What is required — Please report every line in the material below where the word "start" is found.
-- Opening Marker --
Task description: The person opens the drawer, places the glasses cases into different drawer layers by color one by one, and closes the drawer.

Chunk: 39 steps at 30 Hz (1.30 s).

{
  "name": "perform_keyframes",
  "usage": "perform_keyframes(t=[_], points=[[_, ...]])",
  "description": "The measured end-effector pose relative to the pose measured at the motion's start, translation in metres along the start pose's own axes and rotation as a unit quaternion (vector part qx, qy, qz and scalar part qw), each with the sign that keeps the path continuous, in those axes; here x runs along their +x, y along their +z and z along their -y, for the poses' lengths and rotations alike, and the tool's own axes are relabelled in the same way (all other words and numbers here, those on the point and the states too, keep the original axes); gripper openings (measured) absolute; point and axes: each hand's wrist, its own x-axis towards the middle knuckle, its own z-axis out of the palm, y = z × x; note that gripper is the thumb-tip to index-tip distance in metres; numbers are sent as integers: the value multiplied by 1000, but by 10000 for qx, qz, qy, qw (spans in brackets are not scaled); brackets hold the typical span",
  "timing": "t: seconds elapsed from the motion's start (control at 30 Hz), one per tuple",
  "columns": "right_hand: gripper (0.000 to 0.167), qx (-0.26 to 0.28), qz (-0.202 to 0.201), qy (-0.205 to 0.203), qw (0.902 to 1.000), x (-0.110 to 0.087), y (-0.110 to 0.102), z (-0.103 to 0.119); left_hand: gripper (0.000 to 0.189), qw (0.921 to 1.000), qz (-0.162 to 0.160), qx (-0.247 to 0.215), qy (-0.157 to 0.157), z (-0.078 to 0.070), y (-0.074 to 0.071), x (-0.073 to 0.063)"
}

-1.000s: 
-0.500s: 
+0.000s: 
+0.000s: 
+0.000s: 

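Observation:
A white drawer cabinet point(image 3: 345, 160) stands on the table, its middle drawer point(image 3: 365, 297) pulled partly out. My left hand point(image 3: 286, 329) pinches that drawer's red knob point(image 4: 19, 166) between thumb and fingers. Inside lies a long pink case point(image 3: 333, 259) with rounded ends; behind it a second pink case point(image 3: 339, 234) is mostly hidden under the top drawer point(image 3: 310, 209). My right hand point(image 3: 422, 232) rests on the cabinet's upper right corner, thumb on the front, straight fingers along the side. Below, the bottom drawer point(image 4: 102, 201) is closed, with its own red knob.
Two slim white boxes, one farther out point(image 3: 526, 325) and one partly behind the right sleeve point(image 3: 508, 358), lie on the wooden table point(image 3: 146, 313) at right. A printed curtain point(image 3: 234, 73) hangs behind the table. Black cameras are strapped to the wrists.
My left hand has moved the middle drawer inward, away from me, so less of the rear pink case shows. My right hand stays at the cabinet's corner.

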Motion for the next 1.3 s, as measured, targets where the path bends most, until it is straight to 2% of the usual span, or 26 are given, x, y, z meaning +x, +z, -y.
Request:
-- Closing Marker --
Reply to the exercise —
  "description": "The measured end-effector pose relative to the pose measured at the motion's start, translation in metres along the start pose's own axes and rotation as a unit quaternion (vector part qx, qy, qz and scalar part qw), each with the sign that keeps the path continuous, in those axes; here x runs along their +x, y along their +z and z along their -y, for the poses' lengths and rotations alike, and the tool's own axes are relabelled in the same way (all other words and numbers here, those on the point and the states too, keep the original axes); gripper openings (measured) absolute; point and axes: each hand's wrist, its own x-axis towards the middle knuckle, its own z-axis out of the palm, y = z × x; note that gripper is the thumb-tip to index-tip distance in metres; numbers are sent as integers: the value multiplied by 1000, but by 10000 for qx, qz, qy, qw (spans in brackets are not scaled); brackets hold the typical span",
  "timing": "t: seconds elapsed from the motion's start (control at 30 Hz), one per tuple",

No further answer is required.